President defends the school's actions
Steger said the administration was responding during the hours that passed after the first two students were slain in the dormitory.

“The notion that there was a two-hour gap is a great misconception,” Steger said. “There was continuous action and deliberations from the first event until the second, and they made a material difference in the results of the second event.”

“Cho is responsible for the carnage,” he said. “In respect to suggested changes, we recognize, as does the panel, that no plausible scenario was made for how this horror could have been prevent once he began that morning.

“I am not aware of anything the police learned that would have indicated that a mass murder was imminent.”

One victim’s mother urged the governor to “show some leadership” and fire Steger, and other parents demanded accountability for the errors.

Gov. Timothy M. Kaine, however, said the school’s officials had suffered enough without losing their jobs.

“I want to fix this problem so I can reduce the chance of anything like this ever happening again,” the governor said. “If I thought firings would be the way to do that, then that would be what I would focus on.”

Kaine said instead that parents of troubled children who are starting college should alert university officials, and those officials should “pick up the phone and call the parent” if they become aware of unusual behavior.

“The information needs to flow both ways,” the governor said.

Missed signals
The eight-member panel appointed by Kaine spent four months investigating the attacks.

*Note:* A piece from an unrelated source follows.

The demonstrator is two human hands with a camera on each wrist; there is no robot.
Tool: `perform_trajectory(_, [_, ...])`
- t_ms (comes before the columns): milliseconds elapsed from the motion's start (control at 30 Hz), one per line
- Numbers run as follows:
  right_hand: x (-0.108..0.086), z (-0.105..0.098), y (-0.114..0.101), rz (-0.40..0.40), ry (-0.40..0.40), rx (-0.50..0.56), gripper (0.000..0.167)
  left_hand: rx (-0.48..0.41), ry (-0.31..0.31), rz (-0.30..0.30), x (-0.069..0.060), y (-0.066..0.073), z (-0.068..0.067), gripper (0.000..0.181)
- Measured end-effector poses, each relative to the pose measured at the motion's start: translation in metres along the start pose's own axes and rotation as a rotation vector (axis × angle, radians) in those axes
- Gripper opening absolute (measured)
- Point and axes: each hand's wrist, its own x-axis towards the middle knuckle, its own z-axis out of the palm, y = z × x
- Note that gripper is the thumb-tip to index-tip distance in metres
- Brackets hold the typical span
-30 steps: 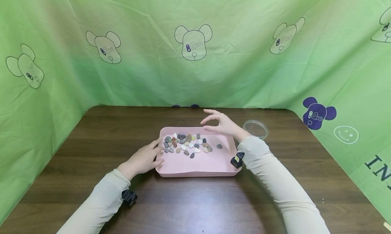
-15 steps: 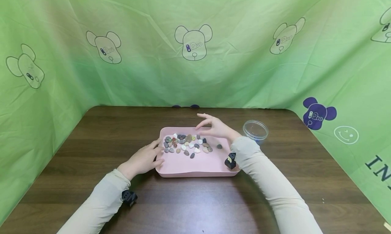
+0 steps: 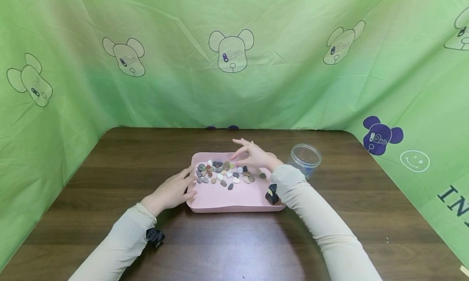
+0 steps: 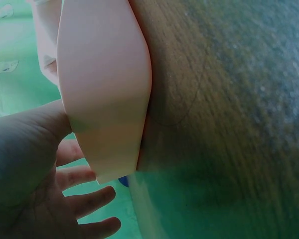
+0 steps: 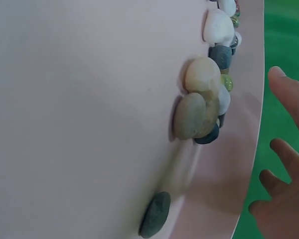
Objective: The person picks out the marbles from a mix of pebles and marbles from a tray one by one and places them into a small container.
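Here | pink tray [image 3: 234,197]: pebbles [image 3: 236,180], coloured marbles [image 3: 210,174] | clear jar [image 3: 305,160]: near tray

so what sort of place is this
Probably a makeshift recording booth, though the room beyond is hidden: a green cloth printed with cartoon heads hangs behind and beside the wooden table, and a small black device, likely a camera, sits at each wrist.

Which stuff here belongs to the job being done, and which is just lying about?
Seemingly in use:
- pink tray, left hand at its edge
- stones and marbles, near the right hand

Seemingly just lying about:
- clear container, no hand on it
- pale object, lower right corner
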Motion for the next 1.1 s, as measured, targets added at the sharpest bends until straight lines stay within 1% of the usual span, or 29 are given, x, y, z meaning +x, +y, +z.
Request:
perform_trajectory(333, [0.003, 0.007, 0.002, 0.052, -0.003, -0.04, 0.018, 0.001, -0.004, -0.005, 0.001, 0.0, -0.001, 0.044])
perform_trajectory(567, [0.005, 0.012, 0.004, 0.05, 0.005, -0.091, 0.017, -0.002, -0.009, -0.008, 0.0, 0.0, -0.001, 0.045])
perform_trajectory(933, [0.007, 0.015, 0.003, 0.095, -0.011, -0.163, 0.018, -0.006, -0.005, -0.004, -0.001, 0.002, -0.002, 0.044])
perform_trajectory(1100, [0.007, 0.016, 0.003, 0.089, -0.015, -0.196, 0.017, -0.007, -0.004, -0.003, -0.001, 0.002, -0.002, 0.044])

It found that even before the killings, the university had failed to properly care for the mentally troubled student gunman, Seung-Hui Cho. On April 16, a quick warning could have made a difference in 31 lives.

“The alert should have been issued and classes should have been closed,” the panel’s chairman, Gerald Massengill, told the AP Thursday.

The missed signals make the Virginia Tech case similar to other school shootings. The U.S. Secret Service, which studied 37 school attacks, found that most attackers had engaged in behavior that caused others concern.